**TASK PROMPT:** Repeat the listing below word for word, stopping after the line that contains "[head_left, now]".

**DATA SEGMENT:**
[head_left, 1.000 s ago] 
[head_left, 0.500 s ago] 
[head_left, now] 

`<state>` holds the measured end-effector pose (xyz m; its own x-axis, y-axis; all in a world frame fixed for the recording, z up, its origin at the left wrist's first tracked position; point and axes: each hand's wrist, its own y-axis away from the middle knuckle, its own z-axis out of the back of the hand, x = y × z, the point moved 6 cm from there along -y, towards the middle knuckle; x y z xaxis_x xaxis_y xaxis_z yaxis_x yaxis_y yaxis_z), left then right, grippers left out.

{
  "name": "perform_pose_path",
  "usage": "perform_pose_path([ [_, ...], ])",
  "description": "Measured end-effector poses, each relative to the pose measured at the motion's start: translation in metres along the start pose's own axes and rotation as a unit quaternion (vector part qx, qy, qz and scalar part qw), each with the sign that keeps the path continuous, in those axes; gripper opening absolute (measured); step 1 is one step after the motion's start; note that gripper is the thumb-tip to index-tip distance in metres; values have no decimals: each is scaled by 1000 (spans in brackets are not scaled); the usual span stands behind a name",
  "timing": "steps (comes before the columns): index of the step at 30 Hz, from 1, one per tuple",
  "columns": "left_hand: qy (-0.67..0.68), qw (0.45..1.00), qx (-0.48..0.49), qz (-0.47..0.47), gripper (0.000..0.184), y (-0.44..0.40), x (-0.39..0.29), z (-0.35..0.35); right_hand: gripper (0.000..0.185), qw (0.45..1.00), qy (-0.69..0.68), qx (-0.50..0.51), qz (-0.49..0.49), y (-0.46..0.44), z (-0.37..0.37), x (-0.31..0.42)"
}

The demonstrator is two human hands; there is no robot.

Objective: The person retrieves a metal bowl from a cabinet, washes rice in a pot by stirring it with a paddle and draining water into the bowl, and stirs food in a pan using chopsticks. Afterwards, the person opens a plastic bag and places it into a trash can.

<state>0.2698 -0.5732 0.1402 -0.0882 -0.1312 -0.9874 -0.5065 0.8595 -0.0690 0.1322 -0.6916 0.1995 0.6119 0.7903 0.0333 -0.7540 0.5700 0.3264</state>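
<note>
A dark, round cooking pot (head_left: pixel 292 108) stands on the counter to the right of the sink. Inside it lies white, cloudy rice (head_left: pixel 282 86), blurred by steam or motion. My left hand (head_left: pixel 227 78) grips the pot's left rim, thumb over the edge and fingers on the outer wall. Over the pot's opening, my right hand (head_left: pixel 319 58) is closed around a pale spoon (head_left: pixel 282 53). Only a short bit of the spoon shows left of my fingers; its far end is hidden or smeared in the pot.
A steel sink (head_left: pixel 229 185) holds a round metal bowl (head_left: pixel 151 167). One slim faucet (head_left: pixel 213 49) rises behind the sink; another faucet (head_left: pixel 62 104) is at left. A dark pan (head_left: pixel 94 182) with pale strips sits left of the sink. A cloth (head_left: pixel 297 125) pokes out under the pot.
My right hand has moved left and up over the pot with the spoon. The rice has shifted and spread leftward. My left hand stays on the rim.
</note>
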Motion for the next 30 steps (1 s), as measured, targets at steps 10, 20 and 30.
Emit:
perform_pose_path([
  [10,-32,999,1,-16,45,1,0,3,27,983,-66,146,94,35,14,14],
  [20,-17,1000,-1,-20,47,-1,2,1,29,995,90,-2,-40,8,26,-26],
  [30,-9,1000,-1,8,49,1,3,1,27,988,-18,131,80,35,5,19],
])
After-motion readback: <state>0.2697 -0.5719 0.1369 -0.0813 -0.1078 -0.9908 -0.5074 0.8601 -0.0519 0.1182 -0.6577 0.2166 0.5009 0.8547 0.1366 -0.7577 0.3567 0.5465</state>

**EXERCISE RESULT:**
[head_left, 1.000 s ago] 
[head_left, 0.500 s ago] 
[head_left, now] 

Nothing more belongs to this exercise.